» What the exercise asks:
Copy the data exactly, pictures aside.

────────────────

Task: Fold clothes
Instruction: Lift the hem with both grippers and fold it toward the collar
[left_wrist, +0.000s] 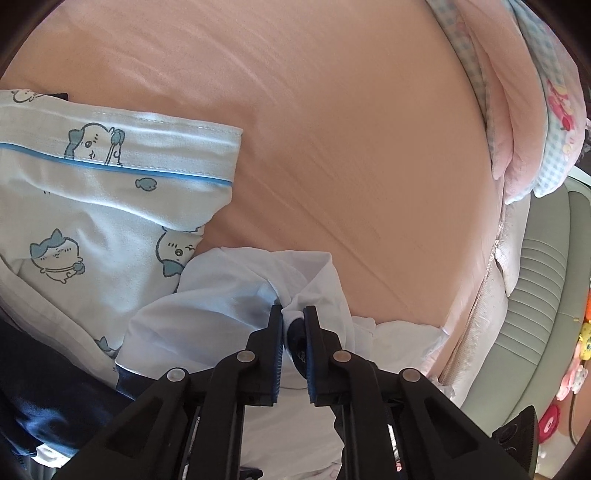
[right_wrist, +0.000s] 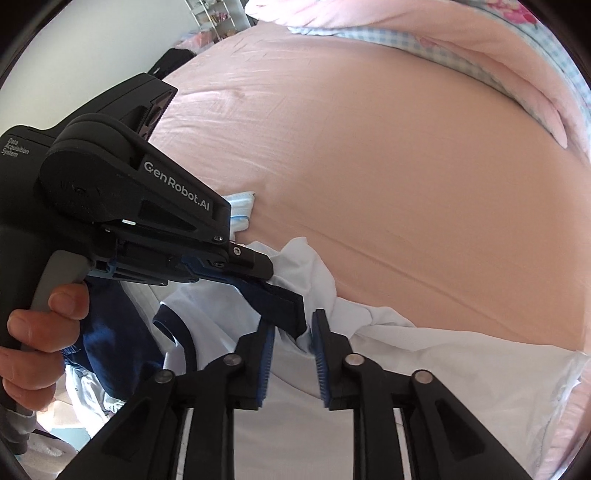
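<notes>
white shirt (left_wrist: 229, 295) pinched in left tongs (left_wrist: 293, 314), cat-print pyjamas (left_wrist: 92, 206) beside, pink sheet (left_wrist: 332, 147)

A wide peach bedsheet (left_wrist: 332, 129) is spread ahead of the left fingertips and fills most of both views. Far ahead and to the right, a rolled pink quilt (left_wrist: 517, 122) with a blue gingham edge is bunched along the bed's far side; it is seen again at the upper right from the right wrist. Off the mattress edge, right of the fingers, a grey ribbed floor mat (left_wrist: 543, 280) is seen, with small colourful toys (left_wrist: 576, 373) scattered beside it.
</notes>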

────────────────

» Solution below:
Task: Fold clothes
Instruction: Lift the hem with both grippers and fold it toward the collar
[left_wrist, +0.000s] 
[right_wrist, +0.000s] 
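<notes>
white shirt (left_wrist: 229, 295) pinched in left tongs (left_wrist: 293, 314), cat-print pyjamas (left_wrist: 92, 206) beside, pink sheet (left_wrist: 332, 147)

A wide peach bedsheet (left_wrist: 332, 129) is spread ahead of the left fingertips and fills most of both views. Far ahead and to the right, a rolled pink quilt (left_wrist: 517, 122) with a blue gingham edge is bunched along the bed's far side; it is seen again at the upper right from the right wrist. Off the mattress edge, right of the fingers, a grey ribbed floor mat (left_wrist: 543, 280) is seen, with small colourful toys (left_wrist: 576, 373) scattered beside it.
</notes>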

This finishes the exercise.